Well  Mr. Short Stop I have personally watched more than one person in the summer at the G.C Jackson Bridge on the Soque net or pick up the dead/dying fish coming down the river and putting them on stringers.  It would make one heck of a picture.  With 20 plus miles of the Soque/tribs being private I don't think your giving away any spots by saying "private water on the Soque." etc.  However that ain't the hooch in background of the first pic I can assure ya.


----------



## Mr W. (Feb 9, 2008)

> Nice catch. Congrats.
> 
> Now how about if you have an opinion on if a fish should be kept, you start your own thread in the appropriate forum. The purpose of this forum is to share our success.


----------



## dale (Feb 9, 2008)

This is why I don't like to post pictures, everyone is ready to jump on you about location , how or why you did it. Like a bunch of grumpy old ladies with nothing good to say.  It is a great photo, and like all who won't say it , sure wish I had caught them. Good for you.


----------



## weathermantrey (Feb 9, 2008)

I didn't realize people could own a river or trout??? Nice catch!


----------



## westcobbdog (Feb 9, 2008)

great stringer of trout..looking at the two fisherman in their shorts makes me feel like a sissy for wearing wading boots. I grew up trout fishing in the mountains with my Dad. It's tough to find water that holds big trout that has not had pressure. I have hiked miles to get to   pools that potentially held good fish..congrats on the day of a lifetime!


----------



## W4DSB (Feb 9, 2008)

Larcus said:


> If people here made you feel so bad you can't eat them, please email them to me. I will put them to rest on my grill. Looks like some good eating to me!
> Larcus



Thats a first to me,  emailed groceries


----------



## W4DSB (Feb 9, 2008)

Congrats on the great stringer of fish! 
Keep the spot to your self!!


----------



## dawg2 (Feb 9, 2008)

weathermantrey said:


> I didn't realize people could own a river or trout??? Nice catch!
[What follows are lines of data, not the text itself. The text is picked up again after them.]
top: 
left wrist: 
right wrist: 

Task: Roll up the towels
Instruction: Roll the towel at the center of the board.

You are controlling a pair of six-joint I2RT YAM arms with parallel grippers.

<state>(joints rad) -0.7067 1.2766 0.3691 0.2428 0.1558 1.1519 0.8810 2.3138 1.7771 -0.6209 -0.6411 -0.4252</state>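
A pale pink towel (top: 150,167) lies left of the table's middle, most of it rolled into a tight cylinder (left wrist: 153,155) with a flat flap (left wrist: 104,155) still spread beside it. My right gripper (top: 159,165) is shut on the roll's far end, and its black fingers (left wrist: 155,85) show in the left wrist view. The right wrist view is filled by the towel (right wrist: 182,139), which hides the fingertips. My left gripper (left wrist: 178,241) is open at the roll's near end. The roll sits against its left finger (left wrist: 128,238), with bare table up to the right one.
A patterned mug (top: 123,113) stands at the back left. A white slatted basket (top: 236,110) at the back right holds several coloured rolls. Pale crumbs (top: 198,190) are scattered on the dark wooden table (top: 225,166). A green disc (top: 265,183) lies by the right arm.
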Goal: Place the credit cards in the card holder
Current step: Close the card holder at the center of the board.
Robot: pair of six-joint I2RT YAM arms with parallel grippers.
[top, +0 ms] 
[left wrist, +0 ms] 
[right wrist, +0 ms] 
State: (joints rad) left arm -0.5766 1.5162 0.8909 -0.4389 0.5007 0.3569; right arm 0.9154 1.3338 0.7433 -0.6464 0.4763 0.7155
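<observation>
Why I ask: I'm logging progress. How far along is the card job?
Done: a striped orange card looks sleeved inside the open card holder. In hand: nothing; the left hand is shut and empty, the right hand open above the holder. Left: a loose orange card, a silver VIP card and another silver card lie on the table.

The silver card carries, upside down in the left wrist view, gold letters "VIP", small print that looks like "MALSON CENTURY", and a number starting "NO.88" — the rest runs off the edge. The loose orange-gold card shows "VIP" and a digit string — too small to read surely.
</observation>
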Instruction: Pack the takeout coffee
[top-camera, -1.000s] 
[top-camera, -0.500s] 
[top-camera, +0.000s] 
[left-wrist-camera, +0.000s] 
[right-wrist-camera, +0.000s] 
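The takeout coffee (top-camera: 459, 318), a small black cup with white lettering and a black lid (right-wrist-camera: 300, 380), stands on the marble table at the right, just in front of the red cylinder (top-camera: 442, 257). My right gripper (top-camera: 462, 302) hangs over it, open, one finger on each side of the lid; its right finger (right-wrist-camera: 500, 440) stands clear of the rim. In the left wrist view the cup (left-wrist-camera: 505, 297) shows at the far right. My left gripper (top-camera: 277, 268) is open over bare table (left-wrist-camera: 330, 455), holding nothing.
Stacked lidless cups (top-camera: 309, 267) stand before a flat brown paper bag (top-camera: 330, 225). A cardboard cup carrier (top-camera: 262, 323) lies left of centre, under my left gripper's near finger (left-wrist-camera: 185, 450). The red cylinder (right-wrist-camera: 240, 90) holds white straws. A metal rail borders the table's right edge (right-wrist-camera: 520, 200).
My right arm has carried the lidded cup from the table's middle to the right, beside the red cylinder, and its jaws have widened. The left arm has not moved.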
Guess you don't fish much in NGA...


----------



## weathermantrey (Feb 10, 2008)

I haven't trout fished in years... I just dont understand how it could be considered trespassing to kayak down a river and fish?


----------



## Resica (Feb 10, 2008)

weathermantrey said:


> I haven't trout fished in years... I just dont understand how it could be considered trespassing to kayak down a river and fish?



In PA. if you own both sides of the stream,and the stream hasn't been historically listed as navigable,you can prevent entrance.If navigable in the books of yesterday,then it's open.Or something like that.


----------



## TenPtr (Feb 10, 2008)

Great catch there!  Its too bad that you get ridiculed for an awesome day on the water.  Gotta love the folks that hide behind their computers and find some flaw in everything.  More than likely jealousy.


----------



## dawg2 (Feb 10, 2008)

weathermantrey said:


> I haven't trout fished in years... I just dont understand how it could be considered trespassing to kayak down a river and fish?
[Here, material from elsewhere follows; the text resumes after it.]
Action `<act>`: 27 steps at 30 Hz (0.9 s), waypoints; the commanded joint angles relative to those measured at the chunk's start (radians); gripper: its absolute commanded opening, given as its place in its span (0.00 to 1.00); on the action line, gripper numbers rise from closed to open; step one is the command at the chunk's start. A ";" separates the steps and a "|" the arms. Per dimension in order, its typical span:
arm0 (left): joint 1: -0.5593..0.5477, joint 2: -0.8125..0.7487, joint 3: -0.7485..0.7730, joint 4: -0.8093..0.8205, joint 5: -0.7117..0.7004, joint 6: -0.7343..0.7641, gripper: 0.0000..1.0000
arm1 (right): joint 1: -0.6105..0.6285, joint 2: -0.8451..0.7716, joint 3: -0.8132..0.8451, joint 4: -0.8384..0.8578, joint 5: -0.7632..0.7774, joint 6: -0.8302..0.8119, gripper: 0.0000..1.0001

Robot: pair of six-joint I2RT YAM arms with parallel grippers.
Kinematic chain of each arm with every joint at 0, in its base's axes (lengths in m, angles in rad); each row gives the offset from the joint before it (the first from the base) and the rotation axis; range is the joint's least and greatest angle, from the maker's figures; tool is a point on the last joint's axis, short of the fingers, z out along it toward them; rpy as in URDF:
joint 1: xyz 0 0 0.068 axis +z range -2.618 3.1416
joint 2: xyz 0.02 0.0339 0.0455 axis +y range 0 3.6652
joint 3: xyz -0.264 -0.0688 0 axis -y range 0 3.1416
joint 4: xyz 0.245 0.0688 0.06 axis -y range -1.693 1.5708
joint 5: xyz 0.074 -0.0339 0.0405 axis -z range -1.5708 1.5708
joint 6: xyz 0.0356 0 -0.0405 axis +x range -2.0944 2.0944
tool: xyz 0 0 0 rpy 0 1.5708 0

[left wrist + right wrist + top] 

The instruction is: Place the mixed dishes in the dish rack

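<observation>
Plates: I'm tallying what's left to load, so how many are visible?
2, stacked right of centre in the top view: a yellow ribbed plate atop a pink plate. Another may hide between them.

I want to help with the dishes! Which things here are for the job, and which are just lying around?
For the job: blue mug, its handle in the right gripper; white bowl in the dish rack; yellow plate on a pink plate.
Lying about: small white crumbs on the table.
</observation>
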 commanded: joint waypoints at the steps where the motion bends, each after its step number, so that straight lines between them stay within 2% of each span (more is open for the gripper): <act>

Been  few conflicts up there because of that.  Some folks think they own the river.  Some stretches you can't go up: For exampleSmithgall Woods has a Private Stream and you can't go upstream past the cable unless you stay there.


----------



## fwhitaker (Feb 10, 2008)

Actually you can fish Duke's Creek in Smithgal Woods, you just have to submit to a few regs.
You can only fish on Wed, Sat, and Sun. 15 fishermen a day (must sign in and out)
barbless hooks (all hooks in your possesion must be barbless or its a $35 per hook fine)
no keeping of fish.

Duke's Creek is a challange, even for the best fishermen. but those are some big fish.
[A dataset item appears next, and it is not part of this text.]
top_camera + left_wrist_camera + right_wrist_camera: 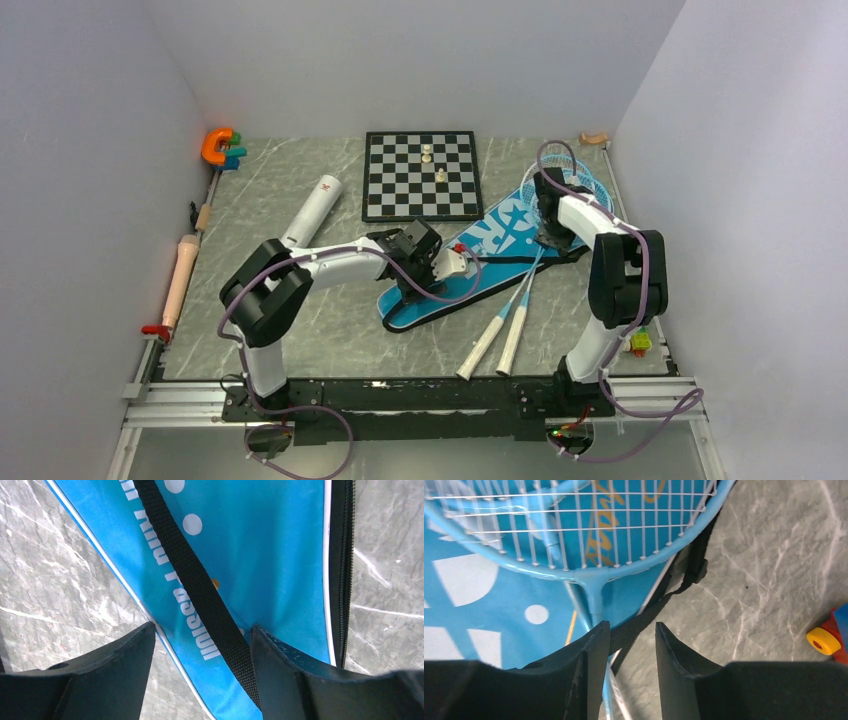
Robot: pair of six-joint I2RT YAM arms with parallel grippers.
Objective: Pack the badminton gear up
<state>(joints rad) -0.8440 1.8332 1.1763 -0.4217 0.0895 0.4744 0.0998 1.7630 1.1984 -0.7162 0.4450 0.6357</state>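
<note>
Marble tabletop [330,330], packing looked barely begun: rackets [513,340] lay atop bag [500,225] at 2 o'clock, tube [315,205] loose at 10 o'clock; left gripper [202,635] stood open over strap [200,590], right gripper [632,630] half-closed, hold indeterminate.

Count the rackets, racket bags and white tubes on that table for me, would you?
Rackets: 2
Racket bag: 1
White tube: 1
Total: 4

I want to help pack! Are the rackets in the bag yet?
Not yet. Both rackets lie on top of the bag; its print shows through the strings.
</note>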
(thats where that fish in my avatar came from)


----------



## gumpster34 (Feb 11, 2008)

did those come from   bear sutton  place nice catch


----------



## dawg2 (Feb 11, 2008)

fwhitaker said:


> Actually you can fish Duke's Creek in Smithgal Woods, you just have to submit to a few regs.
> You can only fish on Wed, Sat, and Sun. 15 fishermen a day (must sign in and out)
> barbless hooks (all hooks in your possesion must be barbless or its a $35 per hook fine)
> no keeping of fish.
> ...



I did not know they opened it up like that.  They told us only guests could fish past the cable.  I caught 2 nice rainbows and a Brook Trout up there.  It is a tough creek to fish.


----------



## Rebel 3 (Feb 11, 2008)

In Goergia a stream, creek, river has to be designated as a "navigable waterway" or you cant fish it even from a boat unless you own the land or have permission from the land owner.  congrats on the fish!


----------



## Inatree (Feb 12, 2008)

Wow! this got outa hand !
Trespassing !, 
To Bowbuck , Picking up dead fish ! Geez man.
I dont see a rifle or a bow in that avatar of yours, I say that deer was hit by a Honda Accord.


----------



## rumcreek (Feb 12, 2008)

*Awesome Catch!!!!!*

Don't let these blowhard whiners diminish your awesome catch, if they could do it we'd see their pictures, but instead we have to hear them whine Great catch congrads!!!!!


----------



## MossyOak (Feb 13, 2008)

*Nice Catch and my 2 cents*

I myself used to be a fly fishing guide and I even had a Trophy Trout stream up in North Ga, I'd catch and grill up a fat trout every week and it tasted mighty good. I am no longer in the fly fishing business after reading some of these post and even on the NGTO where I used to hang out at, the guys on the NGTO think us fellas on this site is a bunch of rednecks who are a bunch of dumb ***************'s.
Heck they even started up a post about this mess of fish, http://www.georgia-outdoors.com/forum/showthread.php?t=65318
they are all scratching their heads in trying to figure out where you caught these. I say the heck with them, they are mostly a bunch of tight wads who think fly fishing for trout is the only way to catch a trout. They shun any-1 who catches a trout on a spinning rod and especially if you keep your catch to take home. 90 percent of the trout waters in north ga are released trout that are pellet fed and grow to these size you have here. 
I guess what I am trying to say here, the heck with all these folks who are trying to pee on your parade, most are jealous, they'd jump behind your back and fish out the fishing hole the 1st chance they got. How about posting more pics of your catch the next time you hit this sweet spot again, we'd all like to see them.


----------



## dawg2 (Feb 13, 2008)

I do like to trout fish.  I have fished a lot in NGA.  Most of my fishing was done in shorts or blue jeans because getting to the creek usually was a hassle due to the thick brush you had to go through which would tear up your waders.  I don't know how they caught those fish, but they are big.  Personally I catch fish and eat them if the regs on that stream say it is legal.  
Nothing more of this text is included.